Notons que les termes "organisations" et "institutions" sont souvent utilisés de manière interchangeable. Les acteurs sociaux, politiques, les organisions d’intérêts sont des institutions, mais aussi des organisations, car en tant que tel ils vont être les agents du changement politique. Ainsi, on peut se demander comment ils vont influencer le changement institutionnel, ce qui explique pourquoi on les traite à la fois en tant qu’institution et en tant qu’organisation.
Comment les institutions influencent-elles les résultats?
Les intuitions peuvent agir et intervenir pour influencer les politiques de trois manières :
- le pouvoir politique peut influencer les capacités des différents agents ;
- altérer les préférences des agents ;
- influencer sur les stratégies des individus ou des États.
Influence des institutions sur pouvoir politique
Pour en revenir au schéma, on peut voir intervenir les institutions et théoriser leurs effets sur le pouvoir politique entre groupes à l’intérieur d’un État et entre relations étatiques.
- NAFTA - North-American Free Trade Agreement
L’accord de libre-échange nord-américain dit aussi NAFTA est un bon exemple, car il a introduit des règles pour renforcer le pouvoir des sociétés multinationales au détriment des travailleurs et des syndicats.
En créant un marché unique, c’est-à-dire où il est possible de s’introduire sans avoir à payer des tarifs douaniers, cela va renforcer le pouvoir des sociétés multinationales puisqu’elles peuvent plus facilement délocaliser leur production vers le sud et notamment vers le Mexique.
Ensuite, il y a la possibilité de réimporter ces biens avec des coûts de transports qui sont cependant peu élevés due à la proximité.
On voit un rapport de pouvoir accru des firmes multinationales à la suite de ce traité. Un des pouvoirs obtenus est la plus grande mobilité alors que les travailleurs restent immobiles dans une localité. Les sociétés multinationales peuvent menacer d’une délocalisation si les travailleurs se plaignent ou formulent par exemple de réclamations.
- Conseil de sécurité de l’Organisation des Nations Unies
Le droit de veto détenu par la France, la Grande-Bretagne, les États-Unis, la Russie et la Chine peut être instrumentalisé par l’une de ces grandes puissances pour s’opposer à l’émergence d’une puissance mondiale ou régionale comme à l’Inde, au Brésil ou encore l’Iran.
Par l’imposition de sanctions diplomatiques, économiques, on peut isoler un pays en position de rivalité pour les puissances en place.
Influence des institutions sur les préférences
Les institutions peuvent aussi avoir une influence directe sur les préférences par le mécanisme de la socialisation. Elles peuvent aussi avoir un effet plus indirect sur les préférences en respectant les positions matérielles de l’agent dans l’économie et la politique. Il peut y avoir un effet de socialisation lorsqu’une institution a de fortes normes et qu’il existe des contacts réguliers dans le temps entre les agents.
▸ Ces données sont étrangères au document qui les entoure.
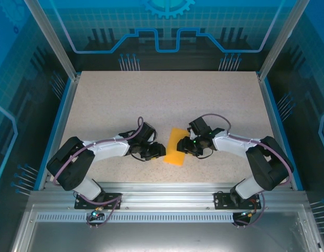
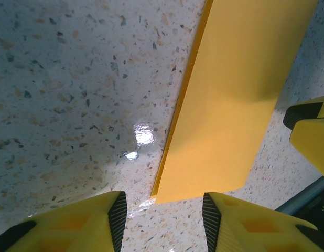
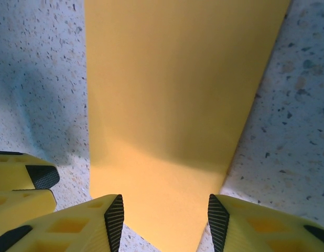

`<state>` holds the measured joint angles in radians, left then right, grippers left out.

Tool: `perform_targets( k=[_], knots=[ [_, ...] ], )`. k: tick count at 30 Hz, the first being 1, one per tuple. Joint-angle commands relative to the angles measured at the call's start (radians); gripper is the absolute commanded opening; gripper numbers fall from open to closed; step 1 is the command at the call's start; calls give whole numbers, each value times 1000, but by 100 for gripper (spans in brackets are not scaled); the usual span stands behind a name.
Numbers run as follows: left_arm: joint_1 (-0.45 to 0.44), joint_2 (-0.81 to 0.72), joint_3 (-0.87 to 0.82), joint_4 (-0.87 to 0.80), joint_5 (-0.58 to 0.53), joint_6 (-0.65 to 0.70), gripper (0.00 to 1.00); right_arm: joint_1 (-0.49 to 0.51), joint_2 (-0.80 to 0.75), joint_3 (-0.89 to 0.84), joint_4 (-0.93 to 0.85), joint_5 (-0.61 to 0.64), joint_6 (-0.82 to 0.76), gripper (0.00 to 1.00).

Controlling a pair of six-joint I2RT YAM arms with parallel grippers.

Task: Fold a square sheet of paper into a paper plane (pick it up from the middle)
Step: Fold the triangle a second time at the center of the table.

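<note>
Tools down low at the paper – fingers apart on both, nothing clamped.

Left tool sits on the paper's left side and right tool on its right, facing each other across it near the front middle of the speckled tabletop. The paper is a long orange-yellow rectangle lying flat, tilted a little. From the left wrist, the fingers stand open with bare tabletop between them, and the paper's near corner lies just ahead of the gap, nearer the right-hand finger. From the right wrist, the jaws are spread wide and the paper runs straight down into the gap – whether the fingers touch it I cannot tell. The left tool's yellow fingertips peek in at that view's lower left, just beside the paper's edge.
</note>
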<state>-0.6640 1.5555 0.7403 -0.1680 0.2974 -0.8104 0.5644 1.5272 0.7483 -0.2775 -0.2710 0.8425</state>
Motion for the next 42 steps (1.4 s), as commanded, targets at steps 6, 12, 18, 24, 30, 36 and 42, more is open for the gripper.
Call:
perform_targets(
  k=[6,12,18,24,30,36,42],
  knots=[
    [-7,14,34,-6,25,14,47,8,50,24,-10,14,-4,48],
    [-10,23,43,-5,31,15,47,0,35,13,-14,15,-9,48],
    [-15,37,54,-8,33,16,47,-13,31,4,-11,8,-17,48],
    [-20,58,66,-4,38,13,48,-26,33,-11,1,-2,-20,49],
    [-25,69,65,1,40,12,48,-36,36,-18,11,-15,-22,47],
    [-29,80,68,5,48,11,47,-36,-28,-26,26,-27,-7,47],
    [-34,93,63,31,65,2,47,-34,-15,-24,84,-70,4,46]
  ],
)
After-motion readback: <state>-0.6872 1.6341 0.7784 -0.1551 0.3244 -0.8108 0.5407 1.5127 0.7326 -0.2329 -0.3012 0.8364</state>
Une élite économique et politique dans un pays en développement peut côtoyer à Washington de manière régulière les élites politique et économique américaines et mondiales en faveur de libre-échange et comment ce contact peut se disséminer et convaincre des élites du pays en développement qui on peut être un intérêt moins objectif au libre-échange. Cependant ces contacts fréquent et régulier peuvent les persuader des biens faits du libre-échange.
L’Espagne a effectué sa transition démocratique en 1975, mais à la suite, les militaires ont eu une difficulté à céder le pouvoir aux autorités civiles. En 1981, il y eut un coup d’État qui n’a toutefois pas atteint son but. La raison pourquoi les élites miliaires sont septiques pour remettre le pouvoir est qu’ils craignent pour l’autonomie de l’armée, ils ont peur que leur statut privilégié ne soit remis en cause. Nous pouvons aussi penser à l’Égypte ou les militaires tentent de négocier une position forte et privilégiée dans le régime démocratique.
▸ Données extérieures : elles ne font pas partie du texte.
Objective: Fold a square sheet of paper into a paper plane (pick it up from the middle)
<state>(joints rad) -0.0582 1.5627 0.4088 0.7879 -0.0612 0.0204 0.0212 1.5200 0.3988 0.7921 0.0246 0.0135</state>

Une étude montre que dès 1975, les forces armées espagnoles commencent à intégrer l’OTAN et à moderniser les forces armées en effectuant des exercices conjointement à d’autres armées. Cela va socialiser les élites militaires espagnoles et leur faire comprendre que le rôle de l’armée doit être subordonné au pouvoir politique.
Durant ce processus de contact et d’exercice effectué ensemble, les militaires comprennent quel est leur statut et leur rôle dans la démocratie. Apparaissent les préférences de ces acteurs dans leur profondeur.
On pourrait aussi se poser la question de comment la Grèce en tant que membre de l’union monétaire européenne à longtemps éviter un choix difficile entre taux d’intérêt à bon marché et une accumulation d’un déficit public et d’une dette importante. En temps normal lorsqu’un État accuse des déficits importants et donc une dette souveraine lourde, les marchés internationaux vont exiger des taux d’intérêt plus élevés pour continuer à investir dans les titres de l’État.
En faisant partie de l’union monétaire européenne, la Grèce a continué à mener des politiques fiscales expansionnistes, mais n’a pas dû payer le prix de taux d’intérêt plus élevés parce que les taux d’intérêt étaient garantis par la Banque centrale européenne en restant plus bas que ce qu’ils auraient été si la Grèce n’était pas membre de l’union monétaire européenne. On voit qu’elle a pu poursuivre des actions qui lui ont parmi d’avoir une politique externe expansionniste et en même temps de bénéficier d’un crédit bon marché au niveau national.
Influence des institutions sur les stratégies et les interactions
À partir d’un travail de Davis intitulé International Institutions and Issue Linkage: Building Support for Agricultural Trade Liberalization[4], nous pouvons comprendre comment le contexte institutionnel des négociations multilatérales du commerce international influence les stratégies des États et les résultats.
Davis commence en nous rappelant que lorsqu’on négocie domaine par domaine et secteur par secteur les État ont une grande difficulté et en particulier les États riches ont une difficulté à libéraliser le secteur de l’agriculture parce qu’il y a des intérêts centralisés fort qui s’opposent à la libéralisation avec enSuisse l’association suisse des paysans, mais c’est également vrai pour les paysans français qui arrivent à maintenir les produits d’importation en dehors de la zone de l’Union Européenne.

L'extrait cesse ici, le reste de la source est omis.